October 20, 2017

Hurricane Harvey Relief Fund – give today!

In the wake of Harvey’s devastating impact on our state, the Board of the Texas District and County Attorneys Foundation has started a relief fund to assist those prosecutor office staff members who have suffered losses. 100 percent of your donation to the fund will go directly to those who have suffered hurricane and flood damage. The campaign runs until October 31, so please help out! Please click here to help those in our profession who need your help! And if you have suffered loss and are seeking assistance, click here to download the application form. If you have any questions, call Rob Kepple at 512/474-2436.

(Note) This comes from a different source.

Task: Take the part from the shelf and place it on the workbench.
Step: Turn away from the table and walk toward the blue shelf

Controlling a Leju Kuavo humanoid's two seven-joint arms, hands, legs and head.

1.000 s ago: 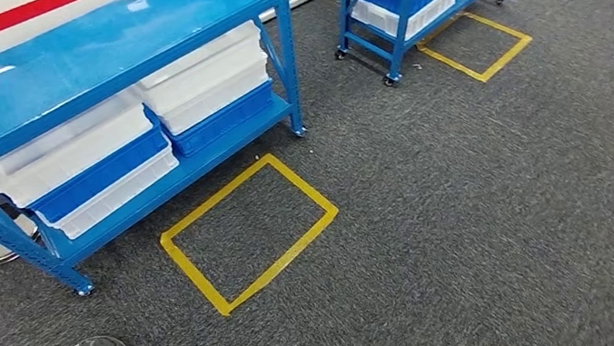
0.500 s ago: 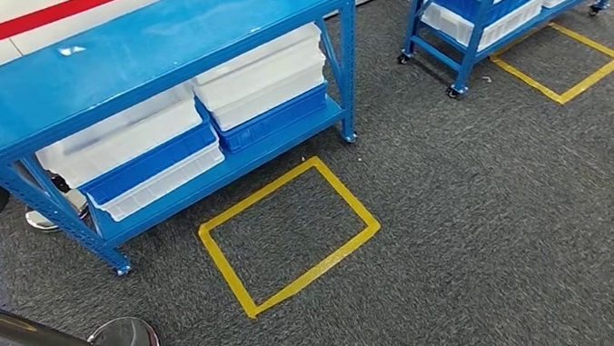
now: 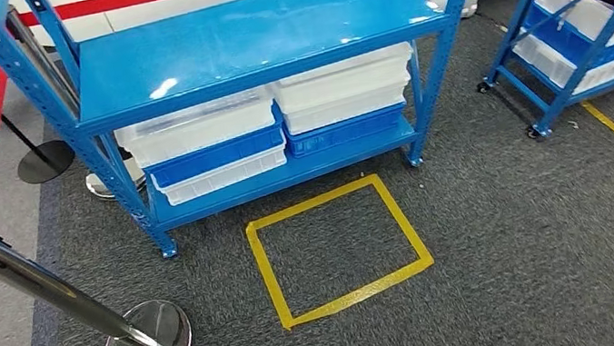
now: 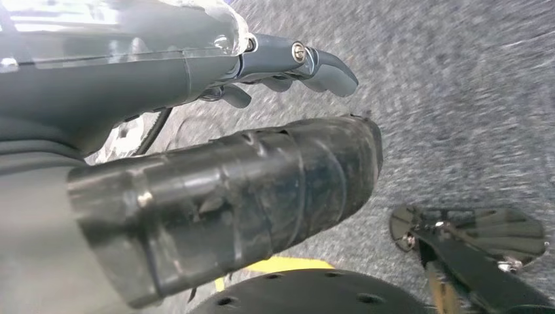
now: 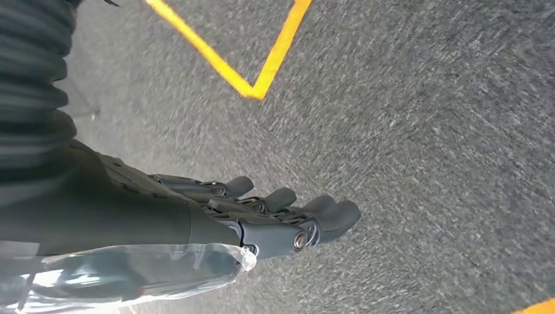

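Shelf: blue metal shelf rack [image 3: 256, 38] standing on grey carpet [image 3: 525, 241], holding white and blue plastic bins [image 3: 269, 128]; part indistinguishable.
Left hand [image 4: 275, 72]: hanging empty, fingers loosely extended.
Right hand [image 5: 275, 216]: hanging empty, fingers loosely extended.

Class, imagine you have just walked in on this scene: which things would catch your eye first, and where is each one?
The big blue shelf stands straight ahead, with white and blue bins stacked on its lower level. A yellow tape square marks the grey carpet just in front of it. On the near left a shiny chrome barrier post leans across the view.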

Court of Criminal Appeals of Texas

State v. Gutierrez

No. PD-0197-16                10/18/17

Issue:

Is a defendant entitled to a mistrial when a juror reveals he knows a witness after the start of trial but the court finds the juror is not actually biased?

Holding:

No. A defendant’s selection of an impartial jury is hindered when a juror withholds material information during voir dire. A violation alone, however, is insufficient to require a mistrial. A defendant must also show harm from that violation through the juror’s actual bias. If the juror is not actually biased, the defendant has not been harmed. If the court finds that the juror is actually biased, the only remedy is a mistrial. Read opinion.

Commentary:

This is a remarkable opinion. It arises from a State’s appeal in a case in which the trial court granted the defendant’s motion for new trial for ineffective assistance of counsel post-verdict after defense counsel had earlier agreed to proceed with 11 jurors and the jury convicted the defendant on three of five charges. But because the trial court would have denied the defendant’s motion for mistrial (on the basis of the allegedly biased juror), the defendant was not entitled to a new trial. Giving deference to the trial judge, one could very easily see this decision going the other way. But the defendant ultimately could not prove that the trial court would have erred in denying the motion for mistrial because the record did not show that the only reasonable interpretation of the evidence was that the juror was biased. Proof positive that you should never give up. Great job by the State in this case.

State v. Bolles

No. PD-0791-16                10/18/17

Issue:

Can a zoomed-in, cropped image of a larger non-lewd photograph be considered child pornography?

Holding:

Yes. Zooming in and taking a magnified picture of a portion of a larger photograph of a child constitutes the creation of a new and separate visual depiction of the child at the same age as when the original photograph was taken. The newly created image could be considered child pornography even though the original image is not when the manipulation and composition of the new image demonstrates an intent to elicit a sexual response in the viewer or an inappropriate and lascivious focus. Read opinion.

Commentary:

The odds are that you will not have a child pornography case like this one. But the reasoning is thorough, as is the legal research. So even if you are prosecuting the more typical child pornography case, this decision could be very helpful in discussing the nature of child pornography and why it is illegal in the first place.

Hernandez v. State

No. PD-1049-16                10/18/17

Issue:

Is a variance between the charge and the evidence presented describing the manner and means by which a defendant caused bodily injury material?

Holding:

No. A variance regarding the use of hands to cause bodily injury (e.g. striking v. choking) is a non-statutory allegation that describes the offense. This variance is material only when it converts the offense proven at trial into a different one than was pled in the charging instrument. In this case, the variance was immaterial because the indictment charged, and the evidence showed, the defendant caused bodily injury to the victim with his hands. “Exactly how [the defendant] used his hands to cause the bodily injury is inconsequential to the legal sufficiency analysis.” Read opinion.

Concurrence (Richardson, J.):

“The evidence was sufficient to support the jury’s verdict of aggravated assault with a deadly weapon. I write separately, however, because I arrive at that conclusion via a different route than the majority. In holding that the evidence was sufficient to support the conviction, the majority opines that the variance between what was alleged in Count 2 of the indictment and what was proved at trial is immaterial. I would instead hold that there was no variance at all.” The evidence showed that the defendant struck the victim with his fists, briefly left the room to retrieve a jug of water, then returned and poured the water down the victim’s throat while strangling her. Contrary to the defendant’s argument (which the majority did not decide), the pause to retrieve the water does not divide the actions into two separate offenses. The indictment correctly alleged that the defendant caused bodily injury by striking the victim with his fists while using water as a deadly weapon. Read opinion.

Commentary:

The dispute in this case centered on whether the State was entitled to a deadly weapon finding (the water poured down the victim’s throat). But the ultimate decision became whether there was a material variance in how the defendant used his hands. The majority holds that there was not a material variance because it did not really matter how the defendant used his hands—he still committed the assault. The concurring opinion would hold that there was no variance because the entirety of the defendant’s actions constituted one assault, which encompassed the manner in using the defendant’s hands that was alleged by the State. The court does not decide whether there was only one assault or a series of multiple assaults. That is an open question that really needs to be decided for most such cases, but it did not need to be decided in this case.